* Assigned task
Copy out each line featuring the string "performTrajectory" from the entries beneath.

* Exercise material
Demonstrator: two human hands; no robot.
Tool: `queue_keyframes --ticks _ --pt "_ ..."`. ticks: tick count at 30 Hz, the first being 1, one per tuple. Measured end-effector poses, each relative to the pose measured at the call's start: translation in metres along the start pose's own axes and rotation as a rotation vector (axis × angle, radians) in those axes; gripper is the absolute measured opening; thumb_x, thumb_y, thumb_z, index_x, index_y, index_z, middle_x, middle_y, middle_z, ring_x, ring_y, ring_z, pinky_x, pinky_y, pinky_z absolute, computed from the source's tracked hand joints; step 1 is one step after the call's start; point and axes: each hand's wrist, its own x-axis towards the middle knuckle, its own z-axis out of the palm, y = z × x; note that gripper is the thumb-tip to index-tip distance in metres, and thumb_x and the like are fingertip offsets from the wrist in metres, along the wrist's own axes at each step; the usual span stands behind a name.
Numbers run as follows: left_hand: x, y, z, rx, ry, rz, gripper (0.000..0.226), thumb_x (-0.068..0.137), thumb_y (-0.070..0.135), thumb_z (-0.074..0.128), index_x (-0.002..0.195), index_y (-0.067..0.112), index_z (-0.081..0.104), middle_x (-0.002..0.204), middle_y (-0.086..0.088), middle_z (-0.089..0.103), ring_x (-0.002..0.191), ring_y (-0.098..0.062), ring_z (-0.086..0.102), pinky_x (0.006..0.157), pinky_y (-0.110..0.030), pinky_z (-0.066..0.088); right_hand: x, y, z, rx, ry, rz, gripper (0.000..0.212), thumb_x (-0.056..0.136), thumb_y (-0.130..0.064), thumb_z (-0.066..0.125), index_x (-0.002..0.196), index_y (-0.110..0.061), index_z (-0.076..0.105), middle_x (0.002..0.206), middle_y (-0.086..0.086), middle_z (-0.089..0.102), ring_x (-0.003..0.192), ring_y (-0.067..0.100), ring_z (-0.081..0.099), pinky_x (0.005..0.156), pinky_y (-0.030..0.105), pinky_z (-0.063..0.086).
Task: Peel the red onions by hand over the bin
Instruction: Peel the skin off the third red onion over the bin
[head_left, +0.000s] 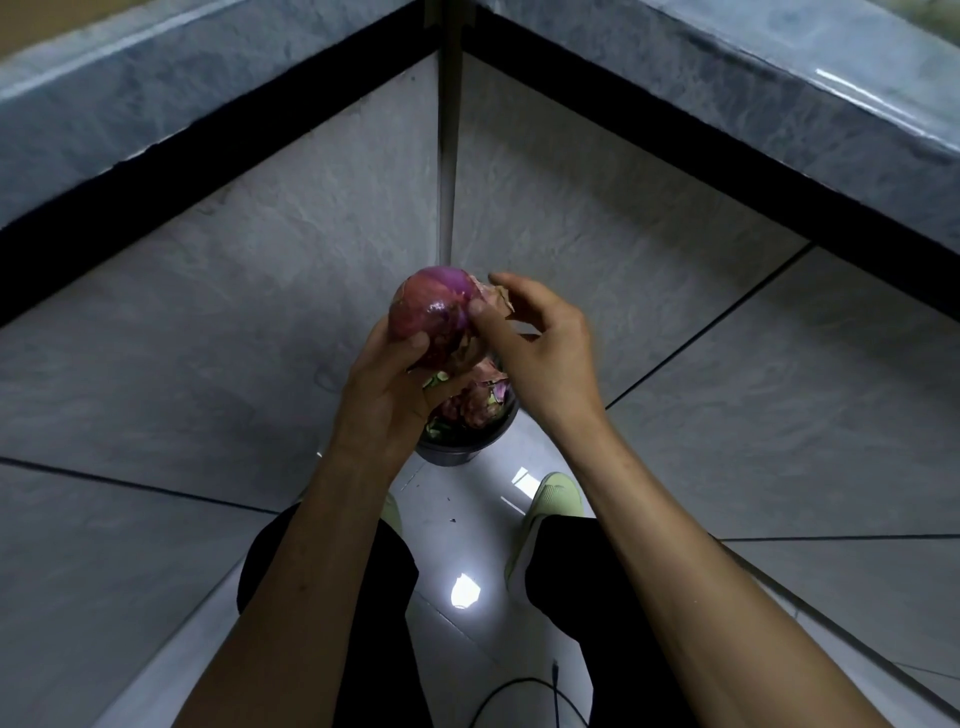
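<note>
- While the left hand (387, 387) cups the red onion (435, 314) from below, its grip curled round the lower half, the onion hangs right above the bin (457, 449) on the floor.
- The right hand (540, 353) sits just to the onion's right, thumb and forefinger pinching a flap of dry skin (493, 296) at the upper right side; the other fingers are loosely curled.
- Bare purple flesh shows at the top, so I judge the peeling partly done.
- The next pull likely runs rightward and down, away from the left hand; nothing blocks it.
- Peelings already lie in the bin; shoes (553, 493) stand near it, and the tabletop (779, 67) edges meet above.
</note>
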Motion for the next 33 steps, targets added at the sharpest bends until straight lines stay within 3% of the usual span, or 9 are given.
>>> queue_keyframes --ticks 4,9,13,16,20,23,26,29,33 --pt "0.001 -0.001 -0.001 0.042 -0.017 -0.001 0.074 0.056 0.033 0.095 0.121 0.014 0.066 0.12 -0.015 0.07 0.11 -0.034 0.07 0.086 -0.045 0.06 0.001 0.002 0.007 0.151 0.146 0.002 0.017 0.086 -0.009 0.072 0.088 -0.026 0.076 0.081 -0.017 0.072 0.083 0.002 0.07 0.08 0.025 0.056" --pt "0.001 -0.001 -0.001 0.022 -0.018 -0.024 0.073 0.056 0.028 0.094 0.123 0.017 0.066 0.12 -0.013 0.07 0.107 -0.032 0.07 0.079 -0.041 0.06 0.015 0.005 0.009 0.074 0.22 0.098 0.026 0.089 -0.012 0.064 0.068 -0.029 0.063 0.068 -0.011 0.066 0.073 0.015 0.068 0.076 0.042 0.059" --pt "0.003 0.001 0.0 -0.07 -0.027 -0.036 0.085 0.047 0.029 0.097 0.124 0.016 0.064 0.114 -0.011 0.073 0.103 -0.032 0.072 0.077 -0.043 0.061 0.02 0.006 0.003 0.164 0.167 0.158 0.018 0.089 -0.017 0.059 0.073 -0.024 0.064 0.073 0.001 0.069 0.078 0.029 0.07 0.077 0.053 0.058" --pt "0.005 0.001 0.0 -0.094 -0.022 -0.042 0.089 0.045 0.026 0.097 0.126 0.013 0.061 0.113 -0.013 0.073 0.102 -0.035 0.072 0.078 -0.045 0.061 0.013 0.002 -0.001 0.151 0.009 0.086 0.008 0.09 -0.024 0.064 0.088 -0.021 0.071 0.087 -0.002 0.074 0.084 0.017 0.071 0.08 0.043 0.059" --pt "0.005 0.001 -0.001 -0.062 -0.008 -0.042 0.074 0.056 0.016 0.089 0.124 0.012 0.06 0.109 -0.014 0.072 0.095 -0.034 0.074 0.075 -0.043 0.061 0.01 0.001 -0.008 0.219 -0.137 0.095 0.019 0.085 -0.02 0.075 0.103 -0.014 0.074 0.092 0.002 0.076 0.087 0.016 0.073 0.08 0.037 0.06" --pt "0.006 0.0 -0.002 -0.015 0.032 -0.038 0.047 0.074 0.01 0.065 0.121 0.016 0.062 0.108 -0.011 0.073 0.093 -0.032 0.074 0.072 -0.041 0.062 0.011 0.001 -0.012 0.237 -0.151 0.123 0.008 0.085 -0.013 0.074 0.092 -0.008 0.076 0.084 0.01 0.076 0.077 0.018 0.073 0.076 0.04 0.061" --pt "0.006 -0.001 -0.005 0.031 0.03 -0.017 0.055 0.067 0.017 0.071 0.122 0.018 0.063 0.117 -0.013 0.07 0.103 -0.036 0.071 0.074 -0.043 0.061 0.013 0.004 -0.015 0.253 -0.173 0.157 0.013 0.088 -0.009 0.07 0.093 0.002 0.075 0.089 0.017 0.075 0.078 0.021 0.072 0.08 0.051 0.059" --pt "0.007 -0.001 -0.007 0.082 0.042 0.005 0.063 0.065 0.019 0.073 0.127 0.017 0.06 0.129 -0.02 0.062 0.109 -0.043 0.067 0.074 -0.043 0.061 0.012 0.006 -0.014 0.217 -0.146 0.129 0.018 0.089 -0.003 0.067 0.106 -0.004 0.075 0.091 0.008 0.077 0.083 0.019 0.073 0.084 0.045 0.059" --pt "0.007 -0.004 -0.009 0.127 0.05 0.019 0.059 0.069 0.016 0.072 0.127 0.017 0.059 0.141 -0.026 0.054 0.111 -0.048 0.066 0.076 -0.045 0.06 0.008 0.011 -0.008 0.149 -0.069 0.067 0.02 0.087 -0.004 0.065 0.101 -0.011 0.077 0.087 0.001 0.077 0.086 0.025 0.073 0.078 0.049 0.059"
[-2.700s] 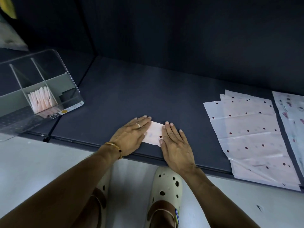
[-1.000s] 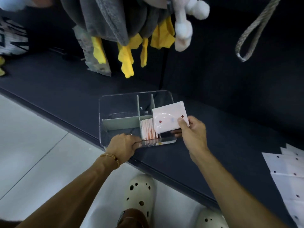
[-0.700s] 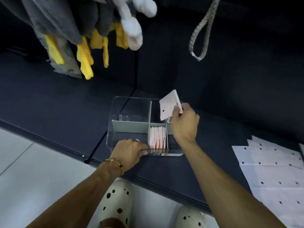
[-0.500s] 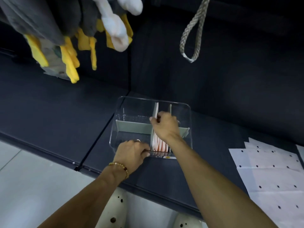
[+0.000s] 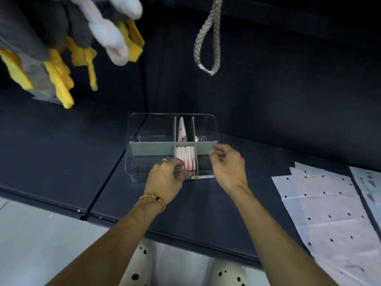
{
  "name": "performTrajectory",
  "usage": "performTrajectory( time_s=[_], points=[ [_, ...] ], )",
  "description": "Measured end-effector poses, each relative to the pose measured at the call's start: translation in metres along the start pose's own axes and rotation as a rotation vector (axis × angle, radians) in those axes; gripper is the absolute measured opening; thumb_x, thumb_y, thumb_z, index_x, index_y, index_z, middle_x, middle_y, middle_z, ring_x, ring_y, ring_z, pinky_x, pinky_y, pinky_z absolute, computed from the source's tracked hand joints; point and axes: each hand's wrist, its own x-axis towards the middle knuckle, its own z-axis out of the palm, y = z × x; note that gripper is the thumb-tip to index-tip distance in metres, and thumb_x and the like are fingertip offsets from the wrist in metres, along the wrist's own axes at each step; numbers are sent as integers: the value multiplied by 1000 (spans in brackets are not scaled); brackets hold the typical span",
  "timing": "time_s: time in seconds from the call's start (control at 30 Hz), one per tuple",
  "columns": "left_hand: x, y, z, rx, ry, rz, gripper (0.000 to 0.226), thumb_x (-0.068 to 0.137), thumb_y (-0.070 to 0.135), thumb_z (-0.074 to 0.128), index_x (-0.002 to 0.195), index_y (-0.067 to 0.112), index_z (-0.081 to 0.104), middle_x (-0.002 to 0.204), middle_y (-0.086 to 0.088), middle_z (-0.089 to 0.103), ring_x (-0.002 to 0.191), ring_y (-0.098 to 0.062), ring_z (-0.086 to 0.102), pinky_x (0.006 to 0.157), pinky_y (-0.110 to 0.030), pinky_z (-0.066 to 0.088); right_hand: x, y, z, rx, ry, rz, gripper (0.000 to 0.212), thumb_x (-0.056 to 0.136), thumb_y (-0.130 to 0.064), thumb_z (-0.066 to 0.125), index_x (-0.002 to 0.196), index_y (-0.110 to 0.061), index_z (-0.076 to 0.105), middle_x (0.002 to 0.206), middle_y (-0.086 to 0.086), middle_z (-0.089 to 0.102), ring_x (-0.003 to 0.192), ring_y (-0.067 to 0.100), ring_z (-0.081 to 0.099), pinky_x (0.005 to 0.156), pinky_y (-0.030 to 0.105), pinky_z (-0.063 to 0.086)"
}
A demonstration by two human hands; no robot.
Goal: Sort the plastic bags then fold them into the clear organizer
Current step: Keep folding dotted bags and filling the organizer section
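Observation:
The clear organizer (image 5: 152,129) with grey dividers stands on the dark shelf. Several folded pink bags (image 5: 185,159) stand upright in its front middle compartment. One folded dotted bag (image 5: 181,129) leans in the back middle compartment. My left hand (image 5: 167,178) grips the organizer's front wall, fingers curled over the rim. My right hand (image 5: 226,164) hovers by the organizer's right end, loosely curled and empty. A pile of flat white bags with dark dots (image 5: 321,203) lies on the shelf to the right.
A second pile of patterned bags (image 5: 369,182) lies at the far right edge. Grey, white and yellow plush items (image 5: 61,38) hang at the upper left, and a rope loop (image 5: 206,38) hangs above the organizer. The shelf's front edge (image 5: 185,234) runs below my wrists.
My right hand carried the folded dotted bag to the organizer, set it in the back middle compartment, let go and drew back to the right. My left hand stayed on the front wall.

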Motion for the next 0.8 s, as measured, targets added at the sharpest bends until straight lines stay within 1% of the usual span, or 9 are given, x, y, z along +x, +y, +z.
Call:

* Task response
  "name": "performTrajectory",
  "usage": "performTrajectory( time_s=[_], points=[ [_, ...] ], )",

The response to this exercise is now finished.